• **EXERCISE DESCRIPTION**
Scan the material for the string "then" and copy out every line in which it occurs.

════════════════

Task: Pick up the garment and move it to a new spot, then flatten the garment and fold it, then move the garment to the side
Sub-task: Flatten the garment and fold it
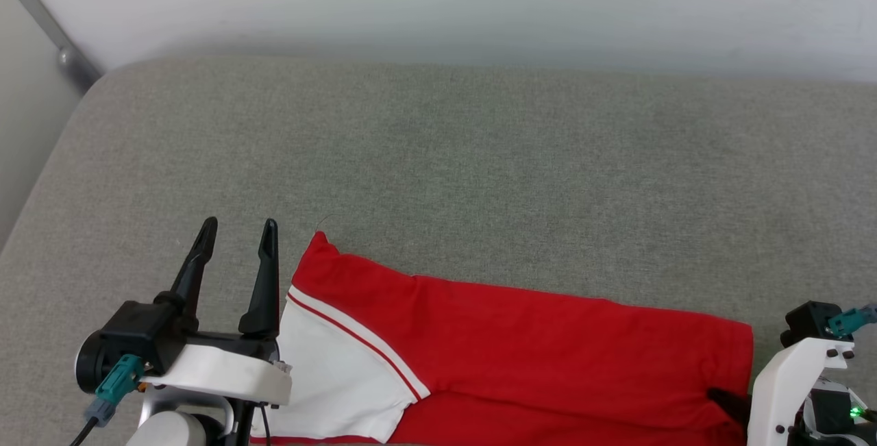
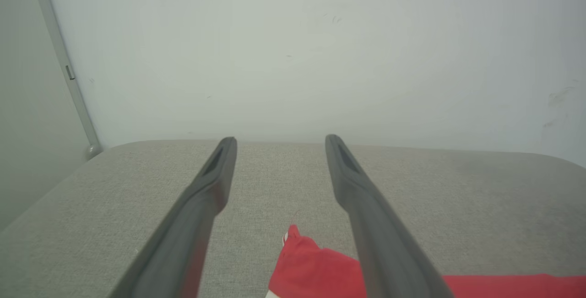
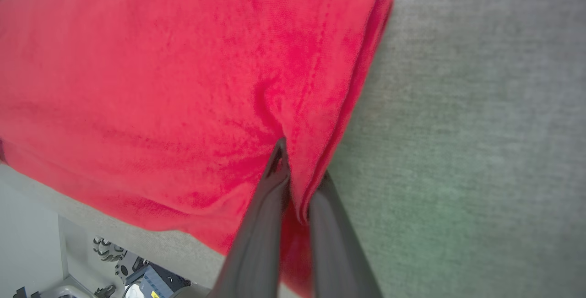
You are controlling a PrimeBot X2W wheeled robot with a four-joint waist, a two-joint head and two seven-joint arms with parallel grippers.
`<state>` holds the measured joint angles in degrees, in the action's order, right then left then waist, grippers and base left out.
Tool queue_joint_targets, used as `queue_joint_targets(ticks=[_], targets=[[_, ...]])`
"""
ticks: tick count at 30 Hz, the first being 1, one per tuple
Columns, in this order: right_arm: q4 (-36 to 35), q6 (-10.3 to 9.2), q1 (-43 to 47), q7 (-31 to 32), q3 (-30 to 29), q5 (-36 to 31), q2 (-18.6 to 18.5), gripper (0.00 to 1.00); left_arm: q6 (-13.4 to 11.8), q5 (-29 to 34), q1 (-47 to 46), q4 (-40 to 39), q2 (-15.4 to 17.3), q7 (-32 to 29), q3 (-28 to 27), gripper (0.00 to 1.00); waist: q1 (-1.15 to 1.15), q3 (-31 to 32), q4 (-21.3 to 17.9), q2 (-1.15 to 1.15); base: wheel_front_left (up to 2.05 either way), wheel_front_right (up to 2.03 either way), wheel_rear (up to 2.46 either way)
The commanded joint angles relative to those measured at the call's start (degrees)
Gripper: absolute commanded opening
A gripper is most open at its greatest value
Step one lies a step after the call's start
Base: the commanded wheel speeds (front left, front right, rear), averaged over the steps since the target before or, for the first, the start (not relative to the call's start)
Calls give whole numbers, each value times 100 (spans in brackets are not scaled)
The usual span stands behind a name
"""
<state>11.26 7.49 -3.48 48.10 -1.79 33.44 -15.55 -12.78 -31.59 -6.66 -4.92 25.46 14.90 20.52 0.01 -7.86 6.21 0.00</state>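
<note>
At bottom centre, the right gripper [image 3: 300,163] pinches the edge of the red garment [image 3: 183,83]. At lower left, the left gripper [image 1: 238,233] hovers spread, empty.

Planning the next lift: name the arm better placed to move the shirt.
Right. The right gripper is shut on the shirt at its edge; the left gripper stands open beside it, holding nothing.
</note>
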Motion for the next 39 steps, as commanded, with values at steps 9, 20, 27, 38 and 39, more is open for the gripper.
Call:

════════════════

• **YOUR RESPONSE**
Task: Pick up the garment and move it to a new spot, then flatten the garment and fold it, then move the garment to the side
`<state>` holds the measured joint angles in degrees, in the action's order, right then left then waist, grippers and base left out.

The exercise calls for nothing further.